6 E. Bidang Ilmu Penelitian ini masuk dalam bidang ilmu keperawatan medikal bedah. F. Keaslian Penelitian Beberapa penelitian lain yang sudah dilakukan sebelumnya adalah sebagai berikut: 1. Penelitian yang dilakukan oleh Rizani dkk (2009) yang berjudul Hubungan Pengetahuan, Sikap dan Perilaku Ibu dalam Pemberian Imunisasi Hepatitis B 0-7 Hari Di Kota Banjarmasin, sasarannya adalah Ibu yang mempunyai bayi usia 0-12 hari. Varibel yang diteliti Variabel bebas (pengetahuan, sikap ibu), Variabel terikat (tingkat pendidikan, pekerjaan, umur dan penolong persalinan) dengan metode Observasional dengan rancangan cross sectinal study.
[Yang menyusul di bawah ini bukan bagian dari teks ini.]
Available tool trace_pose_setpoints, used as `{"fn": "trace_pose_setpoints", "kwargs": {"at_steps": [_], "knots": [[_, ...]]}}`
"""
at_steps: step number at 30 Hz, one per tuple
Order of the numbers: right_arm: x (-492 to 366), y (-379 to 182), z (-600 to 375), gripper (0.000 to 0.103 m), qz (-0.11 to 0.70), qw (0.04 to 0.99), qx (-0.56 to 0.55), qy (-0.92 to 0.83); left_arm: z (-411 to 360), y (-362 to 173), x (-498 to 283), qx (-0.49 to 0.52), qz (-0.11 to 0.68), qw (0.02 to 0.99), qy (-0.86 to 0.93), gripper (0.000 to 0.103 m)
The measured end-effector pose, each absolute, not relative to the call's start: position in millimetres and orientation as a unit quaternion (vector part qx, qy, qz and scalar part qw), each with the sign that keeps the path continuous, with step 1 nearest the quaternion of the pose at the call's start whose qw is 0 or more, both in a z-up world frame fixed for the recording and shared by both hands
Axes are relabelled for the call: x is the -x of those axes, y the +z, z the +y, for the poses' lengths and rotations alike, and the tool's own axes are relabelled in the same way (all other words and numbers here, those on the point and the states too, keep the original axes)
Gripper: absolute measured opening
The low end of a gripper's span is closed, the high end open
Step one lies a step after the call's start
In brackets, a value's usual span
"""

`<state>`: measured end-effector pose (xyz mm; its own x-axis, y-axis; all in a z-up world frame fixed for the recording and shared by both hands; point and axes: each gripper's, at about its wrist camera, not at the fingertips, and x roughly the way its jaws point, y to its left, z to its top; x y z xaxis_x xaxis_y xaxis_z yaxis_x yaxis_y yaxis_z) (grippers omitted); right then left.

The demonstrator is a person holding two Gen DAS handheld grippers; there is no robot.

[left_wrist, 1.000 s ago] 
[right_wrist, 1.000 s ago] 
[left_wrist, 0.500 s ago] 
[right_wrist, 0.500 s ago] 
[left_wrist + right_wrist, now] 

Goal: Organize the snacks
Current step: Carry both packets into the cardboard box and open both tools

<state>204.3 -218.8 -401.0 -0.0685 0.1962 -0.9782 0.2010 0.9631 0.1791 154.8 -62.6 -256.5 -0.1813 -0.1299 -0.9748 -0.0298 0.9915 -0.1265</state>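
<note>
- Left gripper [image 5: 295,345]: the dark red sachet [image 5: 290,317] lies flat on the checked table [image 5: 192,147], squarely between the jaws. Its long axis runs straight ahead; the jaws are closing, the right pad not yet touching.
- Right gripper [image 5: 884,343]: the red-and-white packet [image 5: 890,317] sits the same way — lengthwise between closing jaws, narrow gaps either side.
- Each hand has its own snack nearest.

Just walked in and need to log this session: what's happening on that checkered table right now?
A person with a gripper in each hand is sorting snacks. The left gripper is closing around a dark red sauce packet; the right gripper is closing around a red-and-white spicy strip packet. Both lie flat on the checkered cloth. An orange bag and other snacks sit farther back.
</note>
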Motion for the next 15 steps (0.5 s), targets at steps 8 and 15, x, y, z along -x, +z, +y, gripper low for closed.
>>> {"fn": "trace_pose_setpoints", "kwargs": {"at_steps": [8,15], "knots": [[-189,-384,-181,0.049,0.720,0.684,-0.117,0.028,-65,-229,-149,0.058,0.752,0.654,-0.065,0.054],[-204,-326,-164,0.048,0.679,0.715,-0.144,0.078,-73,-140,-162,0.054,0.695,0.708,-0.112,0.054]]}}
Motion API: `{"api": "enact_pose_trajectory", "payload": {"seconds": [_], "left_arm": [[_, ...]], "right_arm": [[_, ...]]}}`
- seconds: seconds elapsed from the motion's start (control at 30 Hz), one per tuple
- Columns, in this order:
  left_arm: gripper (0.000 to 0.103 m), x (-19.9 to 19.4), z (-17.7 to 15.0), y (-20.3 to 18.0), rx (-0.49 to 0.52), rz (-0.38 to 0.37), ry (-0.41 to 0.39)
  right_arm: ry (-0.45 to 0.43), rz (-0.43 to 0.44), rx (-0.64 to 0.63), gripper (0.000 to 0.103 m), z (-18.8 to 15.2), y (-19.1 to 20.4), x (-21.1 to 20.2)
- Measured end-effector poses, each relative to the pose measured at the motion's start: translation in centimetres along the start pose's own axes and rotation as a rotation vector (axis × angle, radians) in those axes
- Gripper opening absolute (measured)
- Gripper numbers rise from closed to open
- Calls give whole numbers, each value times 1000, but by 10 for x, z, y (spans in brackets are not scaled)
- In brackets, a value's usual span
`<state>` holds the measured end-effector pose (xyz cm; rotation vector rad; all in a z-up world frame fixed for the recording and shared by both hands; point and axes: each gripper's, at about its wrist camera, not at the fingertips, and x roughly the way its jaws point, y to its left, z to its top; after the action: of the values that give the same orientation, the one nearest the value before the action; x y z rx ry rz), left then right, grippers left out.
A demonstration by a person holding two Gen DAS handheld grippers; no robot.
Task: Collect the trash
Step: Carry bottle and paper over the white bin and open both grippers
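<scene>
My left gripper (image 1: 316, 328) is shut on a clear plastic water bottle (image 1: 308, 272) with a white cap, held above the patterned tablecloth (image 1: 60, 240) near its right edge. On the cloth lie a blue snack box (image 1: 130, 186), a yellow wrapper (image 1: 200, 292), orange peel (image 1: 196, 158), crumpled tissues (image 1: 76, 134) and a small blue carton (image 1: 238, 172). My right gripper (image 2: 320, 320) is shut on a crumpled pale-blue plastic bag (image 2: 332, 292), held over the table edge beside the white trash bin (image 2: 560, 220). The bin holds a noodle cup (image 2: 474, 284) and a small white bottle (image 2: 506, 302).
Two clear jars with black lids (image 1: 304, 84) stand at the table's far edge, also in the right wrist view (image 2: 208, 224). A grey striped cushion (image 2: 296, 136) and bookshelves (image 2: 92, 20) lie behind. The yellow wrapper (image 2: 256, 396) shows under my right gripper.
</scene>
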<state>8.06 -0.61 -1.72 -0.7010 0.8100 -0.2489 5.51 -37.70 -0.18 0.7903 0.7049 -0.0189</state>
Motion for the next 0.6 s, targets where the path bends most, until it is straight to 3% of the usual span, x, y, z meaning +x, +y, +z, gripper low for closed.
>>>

Hasil penelitian tersebut adalah Ada hubungan antara pengetahuan dan tingkat pendidikan dengan perilaku ibu terhadap pemberian imunisasi hepatitis B 0-7 hari. Pengetahuan RP = 1,56 ( CI 95% : 1,35-191),sikap RP = 1,49 (CI 95% : 1,22 = 1,62), tingkat pendidikan RP = 1,56 (CI 95% : 1,24-1,96), pekerjaan RP = 1,44 (CI95% : 1,01-2,05), penolong persalinan RP = 1,48 (CI95% : 1,21-1,80). Hasil multivariat dengan uji regresi logistik menunjukkan hanya dua variabel yaitu pengetahuan dan tingkat pendidikan dengan perilaku ibu terhadap pemberian imunisasi hepatitis B 0-7 hari. Perbedaan dalam penelitian ini terletak pada variabel, sasaran peneltian dan metode penelitian. Variabel dalam penelitian ini adalah pengetahuan, sikap dan perilaku pencegahan hepatitis B, sedangkan sasarannya adalah mahasiswa keperawatan FIKKES di UNIMUS dengan metode deskriptif korelasi. 2. Penelitian yang dilakukan oleh Yulastri (2008) yang berjudul Faktor-Faktor yang Mempengaruhi Perawat terhadap Pencegahan Risiko Tertular Hepatitis B di Ruang Rawat Inap Penyakit Dalam RSUP H. Adam Malik Medan, sasarannya adalah seluruh perawat yang bertugas di Ruang Rawat InapTerpadu (Rindu) A penyakit dalam sebanyak 38 orang dan sampel yang diambil adalah
7 total populasi. Variabel yang diteliti ketersediaan fasilitas dan APD, pengetahuan, sikap dan pelatihan, dengan deskriptif analitik dengan desain cross sectional. Penelitian secara statistik terdapat pengaruh yang signifikan antara variabel ketersediaan fasilitas dan APD ( p = 0,014), kebijakan rumah sakit (p = 0,041) terhadap pencegahan risiko tertular hepatitis B dan tidak ada pengaruh variabel pengetahuan ( p = 0,448), sikap ( p = 0,781), pelatihan ( p = 0,757) terhadap pencegahan risiko tertular hepatitis B. Perbedaan dalam penelitian ini terletak pada variabel, sasaran dan metode peneltian. Variabel dalam penelitian ini adalah pengetahuan, sikap dan perilaku pencegahan hepatitis B, sedangkan sasarannya adalah mahasiswa keperawatan FIKKES di UNIMUS dengan metode diskriptif korelasi. 3. Penelitian yang dilakukan Santoso (2005) yang berjudul Hubungan Pengetahuan Sikap dan Perilaku (PSP) Masyarakat Terhadap Vektor DBD Di Kota Palembang Sumatera Selatan, sasarannya adalah anggota keluarga yang dewasa (telah menikah atau sudah berumur 17 tahun keatas) serta mampu berkomunikasi dengan surveyor dan tinggal dirumah tersebut. Variabel yang diteliti jenis kelamin, pendidikan terakhir, pengetahuan, sikap, perilaku dengan metode random sampling. Hasilnya adalah tingkat ekonomi yang tinggi akan menghasilkan tingkat pengetahuan yang tinggi akan DHF. Ada perbedaan yang signifikan antara pengetahuan dan sikap (p = 0,000; OR: 3,097), pengetahuan dan perilaku ( p = 0,000; OR = 2,25), perilaku dan sikap (p = 0,005; OR = 1,62). Perbedaan dalam penelitian ini terletak pada variabel dan sasaran penelitian. Variabel dalam penelitian ini adalah pengetahuan, sikap dan perilaku pencegahan hepatitis B, sedangkan sasarannya adalah mahasiswa keperawatan FIKKES di UNIMUS.